Choose Your Engine Path
Decision guide for choosing weight mode, order mode and daily-bar execution assumptions.
Use this page when you know the strategy idea but not the right engine surface. The fastest path is usually to start with the object you already have: a signal matrix, target weights, order rules, or an execution caveat.
Source
backtester/core.py + backtester/execution/LayerDecision guide
ModeWeights, orders, or both
Inputstrategy object, timing assumption and execution requirement
Outputrecommended engine path and first guide to read
Primary API
execution_mode="weights" or execution_mode="orders"Main caveatOrder mode is not more correct by default.
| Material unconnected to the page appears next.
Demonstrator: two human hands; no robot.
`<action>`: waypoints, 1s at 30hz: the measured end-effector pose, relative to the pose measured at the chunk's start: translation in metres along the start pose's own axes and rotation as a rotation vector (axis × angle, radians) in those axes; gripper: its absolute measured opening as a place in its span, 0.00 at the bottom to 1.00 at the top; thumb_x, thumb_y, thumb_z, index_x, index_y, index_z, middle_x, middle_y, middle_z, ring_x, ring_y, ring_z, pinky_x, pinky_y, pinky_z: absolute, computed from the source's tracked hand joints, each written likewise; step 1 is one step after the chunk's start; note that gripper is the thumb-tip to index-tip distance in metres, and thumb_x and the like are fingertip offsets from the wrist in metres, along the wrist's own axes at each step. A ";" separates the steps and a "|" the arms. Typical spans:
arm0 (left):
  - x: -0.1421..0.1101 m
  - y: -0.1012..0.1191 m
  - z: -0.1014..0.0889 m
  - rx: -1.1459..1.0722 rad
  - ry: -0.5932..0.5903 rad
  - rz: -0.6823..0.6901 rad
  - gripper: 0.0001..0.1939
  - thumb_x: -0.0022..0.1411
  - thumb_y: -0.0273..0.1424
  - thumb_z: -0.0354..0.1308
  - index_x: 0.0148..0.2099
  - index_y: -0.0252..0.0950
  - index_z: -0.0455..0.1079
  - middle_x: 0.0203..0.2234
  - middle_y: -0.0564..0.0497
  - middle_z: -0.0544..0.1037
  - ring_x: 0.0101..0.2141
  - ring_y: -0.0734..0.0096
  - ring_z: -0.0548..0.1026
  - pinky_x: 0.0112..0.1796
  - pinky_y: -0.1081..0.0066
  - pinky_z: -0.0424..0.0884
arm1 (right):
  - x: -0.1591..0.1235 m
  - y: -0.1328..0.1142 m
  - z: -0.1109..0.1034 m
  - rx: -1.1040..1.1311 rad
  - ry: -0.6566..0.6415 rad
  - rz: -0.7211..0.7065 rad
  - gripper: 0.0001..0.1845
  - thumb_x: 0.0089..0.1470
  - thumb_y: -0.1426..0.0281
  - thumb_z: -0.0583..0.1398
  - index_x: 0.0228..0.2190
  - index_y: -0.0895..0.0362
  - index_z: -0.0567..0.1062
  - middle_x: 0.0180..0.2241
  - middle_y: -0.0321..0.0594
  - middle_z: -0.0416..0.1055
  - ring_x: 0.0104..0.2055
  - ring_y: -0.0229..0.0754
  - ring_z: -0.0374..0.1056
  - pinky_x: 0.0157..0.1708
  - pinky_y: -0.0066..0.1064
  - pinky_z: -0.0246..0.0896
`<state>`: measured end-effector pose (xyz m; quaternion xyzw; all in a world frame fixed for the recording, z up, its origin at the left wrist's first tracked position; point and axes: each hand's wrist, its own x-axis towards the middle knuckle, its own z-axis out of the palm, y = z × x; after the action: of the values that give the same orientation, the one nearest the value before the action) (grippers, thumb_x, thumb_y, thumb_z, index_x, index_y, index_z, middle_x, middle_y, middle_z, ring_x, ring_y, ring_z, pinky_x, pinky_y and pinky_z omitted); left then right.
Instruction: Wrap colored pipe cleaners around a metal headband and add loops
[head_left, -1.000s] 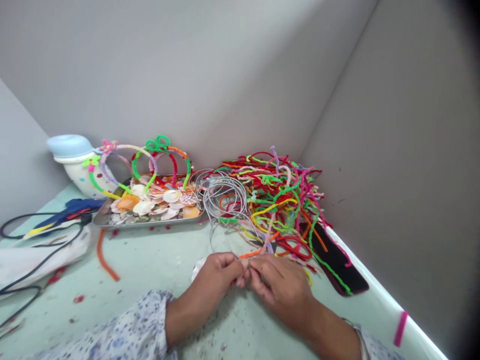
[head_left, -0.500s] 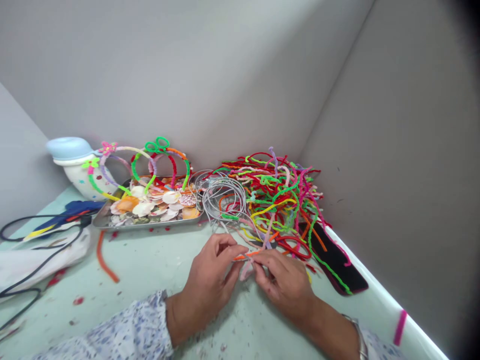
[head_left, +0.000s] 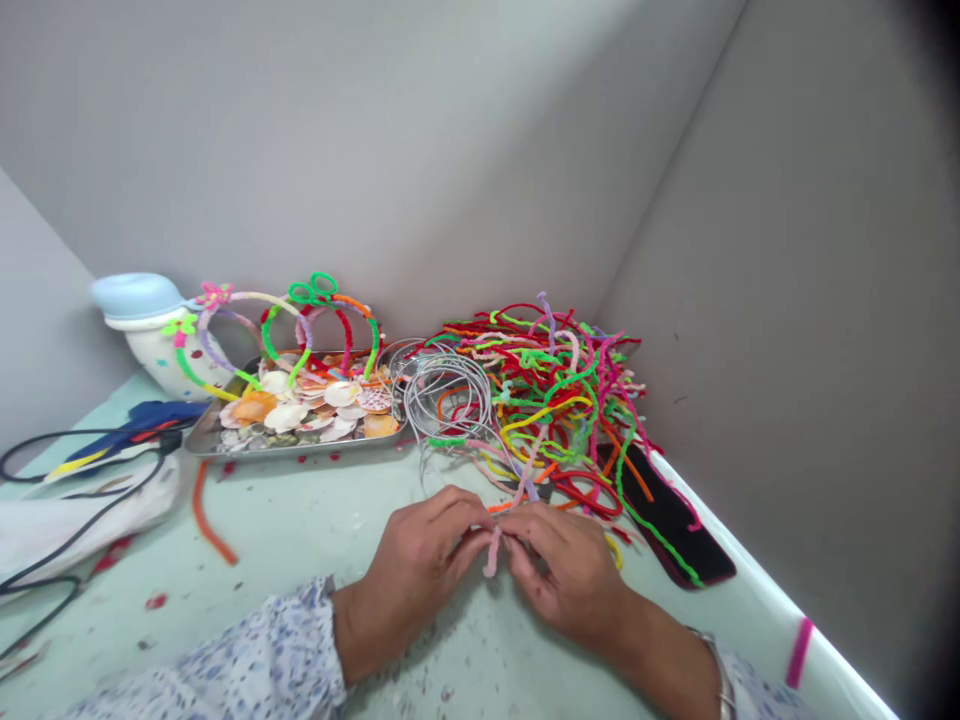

It is correct when order state changes the result.
Decision Table
| I have... | Use | Start with |
|---|---|---|
| Ranking signals across many names | Weight mode | Weights |
| Target portfolio weights | Weight mode | Rebalancing |
| Cash, gross, net or leverage constraints | Weight mode | Weights + Risk Models |
| Take-profit, stop-loss or trailing stop behavior | Order mode | Stop Loss + Brackets |
| Limit entries with expiry | Order mode | Limit Orders |
| Bracket or OCO behavior like Backtrader | Order mode | Order Lifecycle |
| A Zipline-style sizing workflow | Order mode helpers | Order Lifecycle |
| Daily bars and TP/SL on the same candle | Order mode plus boundary review | Execution Assumptions |
Recipes
| Example | Engine path | Why |
|---|---|---|
| A. Top-10 monthly momentum | Weight mode | Ranking and scheduled rebalance are portfolio-weight problems. |
| B. Long/short dollar-neutral factor | Weight mode | Gross/net exposure belongs in the weight matrix. |
| C. SMA crossover with market exit | Order mode | Current position state and market exits matter. |
| D. Limit entry with 3-bar expiry | Order mode | Pending order age and cancellation are part of the result. |
| E. Bracket TP/SL | Order mode | Entry creates managed OCO child exits after fill. |
| F. Gap-through stop-loss | Order mode caveat | Stop price is a trigger, not guaranteed execution. |
| G. TP and SL touched on one daily candle | Daily-bar boundary | OHLC proves both touched, not the intraday sequence. |
| H. Signal exit cancels protective orders | Order mode hygiene | A market exit must cancel stale stop/limit/bracket/OCO children. |
Example A: Top-10 Monthly Momentum
Weight mode: ranking becomes target weights
python
class TopTenMomentum(Backtester):
def _compute_signals(self):
close = self.instruments_data.get_feature("adj_close")
return close.pct_change(252).rank(axis=1, ascending=False)
def _compute_weights(self):
ranks = self.instruments_data.get_feature(
"strategies", self.strategy_name, "signals"
)
selected = ranks <= 10
return selected.div(selected.sum(axis=1), axis=0).fillna(0.0)
strategy = TopTenMomentum(
instruments=universe,
backtest_period={"start": "2015-01-01", "end": "2025-01-01"},
execution_mode="weights",
rebalance_policy=RebalancePolicy(frequency="BME"),
)Example D: Limit Entry With Three-Bar Expiry
Order mode: pending order state matters
python
self.fill_engine.submit(Order(
instrument="AAPL",
side=OrderSide.BUY,
quantity=100,
order_type=OrderType.LIMIT,
limit_price=round(bars["AAPL"].close * 0.98, 2),
expires_after_bars=3,
))Example E: Bracket TP/SL From Actual Fill Price
Order mode: entry activates managed exits
python
self.bracket_percent("AAPL", weight=0.20, tp=0.10, sl=0.05)Daily-Bar Boundary Test
If your thesis depends on whether the high or low happened first inside one daily candle, the model boundary is the dominant assumption. Use intraday bars or report the same-bar convention explicitly.